共通点が分かると、パターンが分かります。脱獄ならA) 閉じ込められた場所から出る。そして、B) 出てから捕まらないようになるべく遠くまで逃げる。これがパターンです。

ボクの場合、監督をテーマにして観ることも多いです。ある監督作品をとにかく時系列に観る。そのきっかけとなったのがヒッチコック作品です。もっと具体的に言えばフランシス・トリュフォー著『定本 映画術 ヒッチコック・トリュフォー』です。この本の凄いところはその手法と網羅性です。トリュフォーが何百時間もかけて質問リストを作り、そのリストを事前にヒッチコックに見てもらう、その上でインタビューを1週間行う。

映画鑑賞って観客一人一人と作品との会話だと思うんですよ。アートもそうですよね。アート鑑賞は作品との対話です。とても個人的な体験です。それぞれ感じ方も違う。何が正しいのかって無い。芸術家は作品で語るべきであり、言葉で語るべきでは無い。一方で、やはり芸術家が何を考えてそれを作ったのか知りたい願望もあります。トリュフォーはその願望をこの本で叶えてしまった。そして、それを多くの人と共有した。実際にこの本を読みながらヒッチコック作品を観ると、これまで見えてこなかった、気づかなかったことも見えてきました。やっぱり、ヒッチコックならではのパターンがあるんですよ。

『定本 映画術 ヒッチコック・トリュフォー』のように監督自身が自分の作品の解説してくれる機会って多くないので、とてもありがたいです。日本の監督だと増村保造の『映画監督 増村保造の世界』がこれにあたります。増村保造監督本人が自分の生涯を振り返りつつ、各作品で何を描こうとしていたのかを詳しく語ってくれています。
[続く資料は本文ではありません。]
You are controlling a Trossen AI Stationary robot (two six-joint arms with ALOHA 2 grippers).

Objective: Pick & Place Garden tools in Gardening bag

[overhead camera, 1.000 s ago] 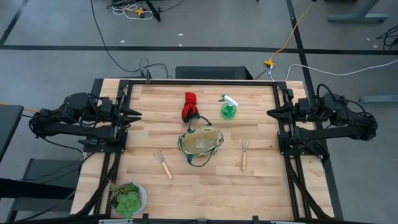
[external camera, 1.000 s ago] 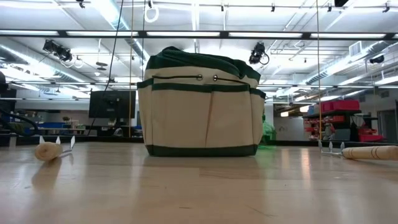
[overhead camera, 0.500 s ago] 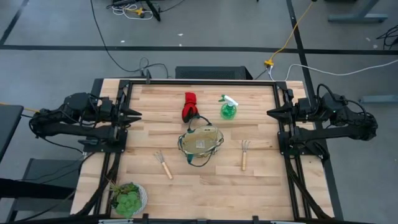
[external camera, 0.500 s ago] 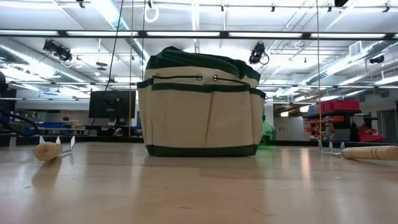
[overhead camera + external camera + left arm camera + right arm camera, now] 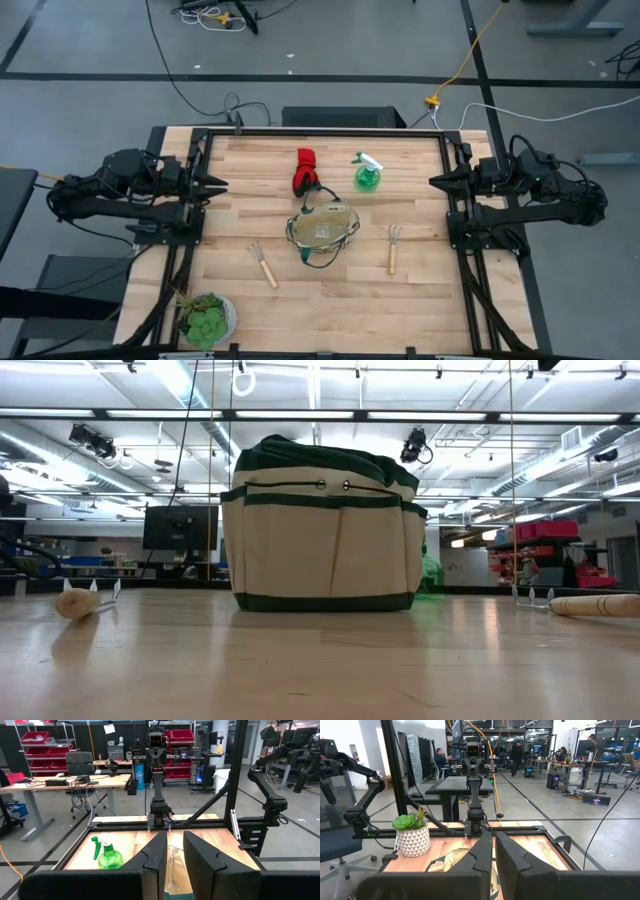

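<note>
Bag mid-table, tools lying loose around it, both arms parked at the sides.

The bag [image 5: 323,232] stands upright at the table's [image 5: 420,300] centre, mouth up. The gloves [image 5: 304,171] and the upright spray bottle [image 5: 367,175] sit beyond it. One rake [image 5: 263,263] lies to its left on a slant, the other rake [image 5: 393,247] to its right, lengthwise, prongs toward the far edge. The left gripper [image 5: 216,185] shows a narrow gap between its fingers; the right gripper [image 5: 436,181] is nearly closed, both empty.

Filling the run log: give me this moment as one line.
left gripper: idle, table's left edge | right gripper: idle, right edge | gardening bag: centre | garden tools: all on table, none bagged
</note>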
増村保造監督って黒澤明、小津安二郎、溝口健二と比べると忘れられた存在って感じがします。監督として覚えられる人たちって、すごく強烈な作家性がある。黒澤明だったらアクションとエンターテイメントだし、小津安二郎だったら小津好みとローアングル。もちろん、それだけじゃないですよ。でも、名前を聞けば特徴がパッと頭に浮かぶ。増村保造監督はそういうタイプの監督じゃないんですよ。すごくバラエティーに富んだ作品を作った。

今年に入って十作品くらい連続で観たのですが、『映画監督 増村保造の世界』をテキストとして読まなければ、共通点というか増村保造監督が描こうとしていた一貫したテーマはなかなか見えてこなかったと思います。いろんなジャンルの作品を作っていますが、描こうとしたのは「社会、組織や家族といった"関係"に妥協せず抗う"個人"」なんですね。空気を読むな!自分を貫け!ってことなんですよ。